ASSIGNMENT:
The listing below must be repeated word for word, with its images excluded.

RAW DATA:

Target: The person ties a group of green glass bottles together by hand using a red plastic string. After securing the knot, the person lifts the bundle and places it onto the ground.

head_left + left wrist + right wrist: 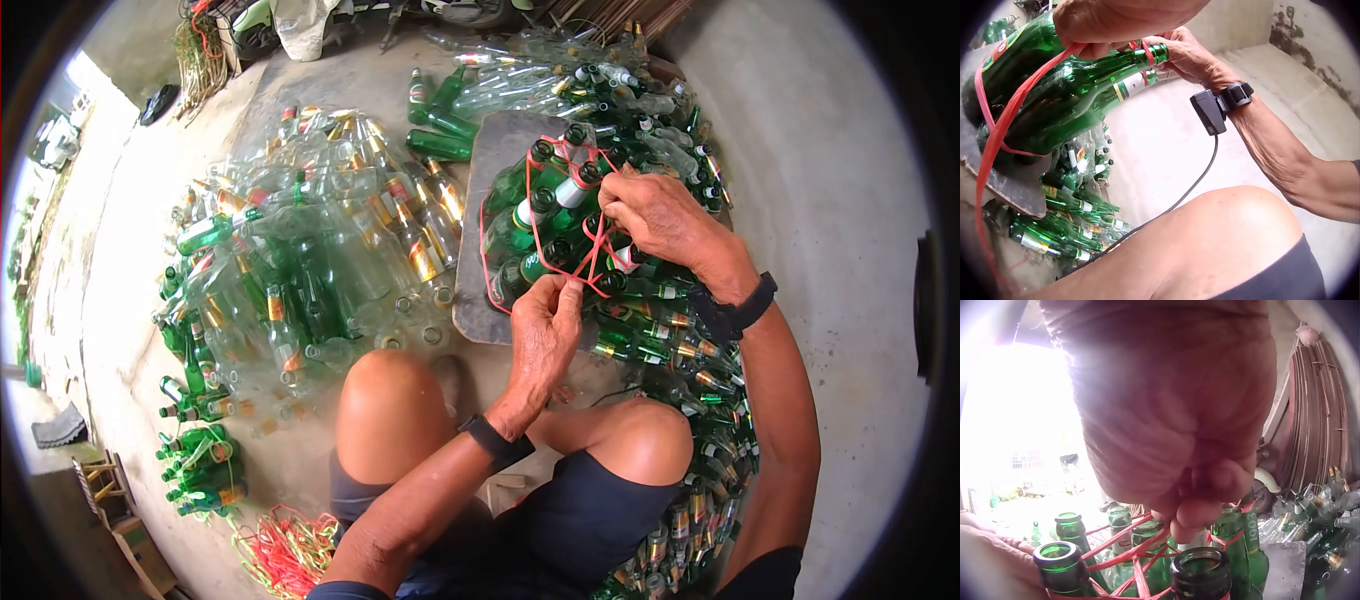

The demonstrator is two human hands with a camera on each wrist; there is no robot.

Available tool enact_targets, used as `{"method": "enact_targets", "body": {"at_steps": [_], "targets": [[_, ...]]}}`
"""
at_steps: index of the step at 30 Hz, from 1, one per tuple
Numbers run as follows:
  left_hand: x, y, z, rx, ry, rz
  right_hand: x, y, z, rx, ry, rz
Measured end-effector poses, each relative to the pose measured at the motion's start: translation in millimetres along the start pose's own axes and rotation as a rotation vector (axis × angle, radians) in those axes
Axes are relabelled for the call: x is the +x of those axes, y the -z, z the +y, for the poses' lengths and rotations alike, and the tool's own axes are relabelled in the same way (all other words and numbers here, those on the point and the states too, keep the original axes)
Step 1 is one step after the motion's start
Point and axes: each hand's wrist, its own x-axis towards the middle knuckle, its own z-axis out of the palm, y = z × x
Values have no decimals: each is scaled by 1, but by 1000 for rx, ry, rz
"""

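Observation:
Several green glass bottles (521, 226) stand bunched on a dark board (478, 300), with red plastic string (533, 215) looped round their sides and crossing between their necks. At the near side of the bunch my left hand (547, 325) pinches the string between thumb and fingers. My right hand (660, 220) grips string at the right-hand necks, its fingers curled, as the right wrist view also shows. Seen from the left wrist, a strand of string (999, 134) hangs down past the bottles. Open bottle mouths (1057, 550) sit just below my right hand in the right wrist view.
Clear and green bottles (330, 240) lie heaped on the left, and more green bottles (690, 350) are piled on the right. A tied bundle of bottles (205, 465) sits at lower left near a tangle of red and green string (285, 550). A wall (820, 200) rises on the right.

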Motion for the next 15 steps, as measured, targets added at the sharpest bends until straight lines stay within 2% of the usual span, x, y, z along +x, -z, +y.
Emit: {"method": "enact_targets", "body": {"at_steps": [6,9,11,15], "targets": [[-2,0,4,43,9,3,9,-3,0,38,-22,1],[-2,0,5,87,38,-45,14,6,-2,90,-71,-77],[-2,-5,-1,51,-57,34,20,10,-4,192,-130,-175],[-2,-6,-1,42,-56,28,27,12,-6,199,-186,-216]]}}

TASK RESPONSE:
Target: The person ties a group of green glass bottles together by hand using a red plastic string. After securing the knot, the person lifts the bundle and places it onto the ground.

head_left + left wrist + right wrist: 

The demonstrator is two human hands with a camera on each wrist; there is no robot.

Available tool enact_targets, used as `{"method": "enact_targets", "body": {"at_steps": [_], "targets": [[_, ...]]}}`
"""
at_steps: index of the step at 30 Hz, from 1, one per tuple
Numbers run as follows:
  left_hand: x, y, z, rx, ry, rz
  right_hand: x, y, z, rx, ry, rz
Measured end-effector poses, each relative to the pose measured at the motion's start: translation in millimetres along the start pose's own axes and rotation as a rotation vector (axis × angle, radians) in those axes
Axes are relabelled for the call: x is the +x of those axes, y the -z, z the +y, for the poses' lengths and rotations alike, and the tool's own axes are relabelled in the same way (all other words and numbers here, those on the point and the states too, keep the original axes)
Step 1 is one step after the motion's start
Point and axes: each hand's wrist, its own x-axis towards the middle knuckle, its own z-axis out of the palm, y = z × x
Values have no decimals: each is scaled by 1, but by 1000 for rx, ry, rz
"""

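Observation:
Several green glass bottles (521, 226) stand bunched on a dark board (478, 300), with red plastic string (533, 215) looped round their sides and crossing between their necks. At the near side of the bunch my left hand (547, 325) pinches the string between thumb and fingers. My right hand (660, 220) grips string at the right-hand necks, its fingers curled, as the right wrist view also shows. Seen from the left wrist, a strand of string (999, 134) hangs down past the bottles. Open bottle mouths (1057, 550) sit just below my right hand in the right wrist view.
Clear and green bottles (330, 240) lie heaped on the left, and more green bottles (690, 350) are piled on the right. A tied bundle of bottles (205, 465) sits at lower left near a tangle of red and green string (285, 550). A wall (820, 200) rises on the right.
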
Motion for the next 15 steps, as measured, targets added at the sharpest bends until straight lines stay within 2% of the usual span, x, y, z along +x, -z, +y.
Emit: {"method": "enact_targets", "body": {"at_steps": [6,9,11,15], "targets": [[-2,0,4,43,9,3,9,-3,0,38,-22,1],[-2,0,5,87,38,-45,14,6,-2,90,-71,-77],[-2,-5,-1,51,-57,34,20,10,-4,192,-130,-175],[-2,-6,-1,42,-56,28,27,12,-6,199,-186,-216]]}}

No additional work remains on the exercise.